Mientras el negocio avanzaba, Devlahovich asegura que comenzó a advertir «irregularidades en la administración del proyecto, especialmente vinculadas a sobreprecios en el pago de artistas y a diferencias relevantes entre montos presupuestados y montos efectivamente pagados».

Tras la exposición mediática de Francisco Kaminski por el asesinato del denominado Rey de Meiggs, José Felipe Reyes Ossa, la empresa dueña de la marca Doña Flor, Zertior, «comunicó que no se arrendaría el recinto, que no se autorizaría el uso de la marca ni se entregaría participación alguna a Kaminski. Ante dicha situación, el querellante coordinó una reunión con Zertior. En esa reunión, se le informó que nunca existió contrato de arriendo con Francisco Kaminski ni cesión de marca a su favor. Con posterioridad, Zertior accedió a arrendar directamente el recinto al querellante y a ceder el uso de la marca Doña Flor para la realización del evento, suscribiéndose el primer contrato formal que habilitaba su ejecución», se asegura.

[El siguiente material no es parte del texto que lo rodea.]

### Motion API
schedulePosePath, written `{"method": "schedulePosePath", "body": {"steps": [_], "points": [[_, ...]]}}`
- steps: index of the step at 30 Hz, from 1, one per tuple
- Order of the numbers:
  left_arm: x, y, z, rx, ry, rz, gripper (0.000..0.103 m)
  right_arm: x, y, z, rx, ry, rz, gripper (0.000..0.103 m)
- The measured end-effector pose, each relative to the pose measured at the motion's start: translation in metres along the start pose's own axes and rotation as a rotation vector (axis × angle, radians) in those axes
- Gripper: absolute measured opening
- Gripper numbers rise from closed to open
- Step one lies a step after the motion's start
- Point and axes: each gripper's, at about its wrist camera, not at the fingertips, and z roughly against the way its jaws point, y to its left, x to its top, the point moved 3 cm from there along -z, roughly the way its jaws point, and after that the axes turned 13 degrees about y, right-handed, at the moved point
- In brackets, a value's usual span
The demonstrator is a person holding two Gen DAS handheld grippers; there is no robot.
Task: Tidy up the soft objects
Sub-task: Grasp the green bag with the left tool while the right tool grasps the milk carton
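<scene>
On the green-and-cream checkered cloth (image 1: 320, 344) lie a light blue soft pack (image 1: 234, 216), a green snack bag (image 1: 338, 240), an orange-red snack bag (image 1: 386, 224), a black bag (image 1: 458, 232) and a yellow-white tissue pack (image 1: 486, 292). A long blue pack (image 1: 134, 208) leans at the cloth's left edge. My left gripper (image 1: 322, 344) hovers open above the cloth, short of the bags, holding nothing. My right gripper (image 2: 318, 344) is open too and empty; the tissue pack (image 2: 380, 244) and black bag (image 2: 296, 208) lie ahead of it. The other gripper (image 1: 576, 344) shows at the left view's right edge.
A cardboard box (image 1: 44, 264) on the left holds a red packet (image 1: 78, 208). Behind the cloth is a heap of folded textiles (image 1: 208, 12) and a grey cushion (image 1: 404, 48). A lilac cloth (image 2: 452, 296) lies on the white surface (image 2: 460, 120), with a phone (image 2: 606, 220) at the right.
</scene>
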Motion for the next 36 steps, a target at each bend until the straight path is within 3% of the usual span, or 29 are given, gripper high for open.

La querella establece que «lo anterior ha configurado un perjuicio patrimonial en contra de mi representado que asciende, a lo menos, a la suma de $180.000.000, monto que refleja el detrimento económico directo derivado de las conductas ilícitas denunciadas. Al anterior monto deben agregarse además las deudas e intereses que tuvieron que pagarse a los distintos proveedores y trabajadores relacionados con el evento, cuyas sumas se vieron acrecentadas en virtud del actuar ilícito de los querellados».

Por todo lo anterior, la defensa de Devlahovich solicita que Kaminski y Esquivel sean sancionados en calidad de autores, partícipes o encubridores del delito de estafa y se condene a los querellados al máximo de las penas que establece la ley, sus accesorias y el pago de costas de la causa, reservándose el ejercicio de acciones civiles en el futuro.